• **Required action**:
On how many lines of these entries does the word "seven" occur? State the number alone.

• **Extracted data**:
╭──
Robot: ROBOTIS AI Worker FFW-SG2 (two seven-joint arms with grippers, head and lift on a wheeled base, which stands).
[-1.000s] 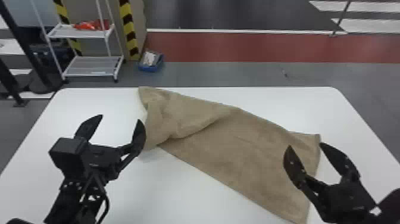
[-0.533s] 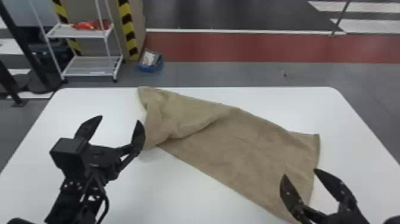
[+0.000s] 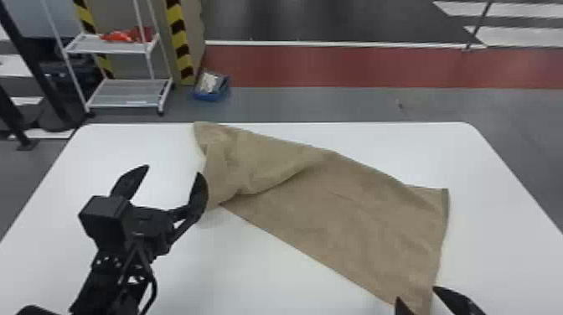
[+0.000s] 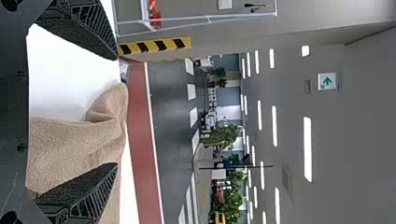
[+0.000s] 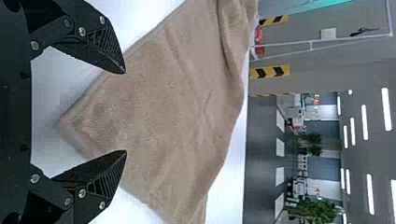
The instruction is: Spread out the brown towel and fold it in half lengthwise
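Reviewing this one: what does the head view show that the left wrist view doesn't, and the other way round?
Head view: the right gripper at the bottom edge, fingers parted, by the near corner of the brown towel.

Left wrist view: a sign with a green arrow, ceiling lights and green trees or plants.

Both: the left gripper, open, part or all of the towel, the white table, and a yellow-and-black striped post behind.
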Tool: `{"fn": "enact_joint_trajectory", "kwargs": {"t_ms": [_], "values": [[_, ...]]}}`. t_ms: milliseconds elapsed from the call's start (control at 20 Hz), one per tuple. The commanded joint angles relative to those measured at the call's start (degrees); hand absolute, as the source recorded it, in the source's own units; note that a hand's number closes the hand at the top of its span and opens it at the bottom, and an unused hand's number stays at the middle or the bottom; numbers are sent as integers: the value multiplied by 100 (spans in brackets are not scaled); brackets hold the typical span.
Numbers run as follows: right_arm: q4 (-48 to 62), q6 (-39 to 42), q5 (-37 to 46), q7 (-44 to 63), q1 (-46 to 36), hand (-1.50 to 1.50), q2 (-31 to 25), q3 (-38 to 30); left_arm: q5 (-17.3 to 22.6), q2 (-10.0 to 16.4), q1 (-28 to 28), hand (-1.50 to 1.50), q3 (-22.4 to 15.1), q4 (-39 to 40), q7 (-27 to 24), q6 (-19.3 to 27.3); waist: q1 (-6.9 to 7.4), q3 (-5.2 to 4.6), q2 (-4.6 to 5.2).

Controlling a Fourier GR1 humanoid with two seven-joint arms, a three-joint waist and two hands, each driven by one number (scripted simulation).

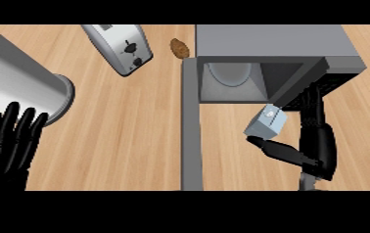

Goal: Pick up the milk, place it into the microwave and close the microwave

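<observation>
The microwave stands open at the far right of the desk, its door swung out and seen edge-on as a long grey strip running toward the near edge. Inside the cavity only a pale round plate shows; the milk carton is not in there. The carton sits tilted just in front of the opening, near its right side, gripped by the right hand: the thumb comes in under the carton and the fingers close round its right side. Those fingers run up against the microwave's dark right part, where black on black makes them hard to follow. Whether the carton touches the desk cannot be told.

The left hand rests open at the left edge, fingers up, partly cut off. Just beyond it a big metal cylinder is also cut off. A toaster lies at the far side, with a small brown lump between it and the microwave.
</observation>
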Motion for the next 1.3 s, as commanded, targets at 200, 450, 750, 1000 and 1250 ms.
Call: {"fn": "enact_joint_trajectory", "kwargs": {"t_ms": [200, 450, 750, 1000, 1250], "values": [[1422, -344, -353, -1436, 38, -150, 124, -15, 416, 103, 196, -150, 275, -343, 209, -200, 13, 0, 3], [2624, -99, -597, -2062, -491, -150, 128, -298, -236, -121, -5, -150, -263, -381, 358, 75, 9, 2, 5], [3470, 524, -995, -2614, -814, -150, 80, -850, 334, 16, 255, -150, 369, -323, 9, -276, 15, 0, 4], [4351, 836, -1100, -3303, -943, -150, -224, -1186, 221, 17, 119, -150, 243, -689, 550, -82, 14, 2, 7], [5180, 896, -1000, -3532, -1453, -150, -355, -1233, 302, 34, 354, -150, 385, -64, -260, -400, 40, -1, 9]]}}
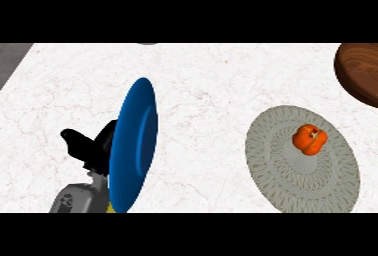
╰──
• **Result of the task**:
2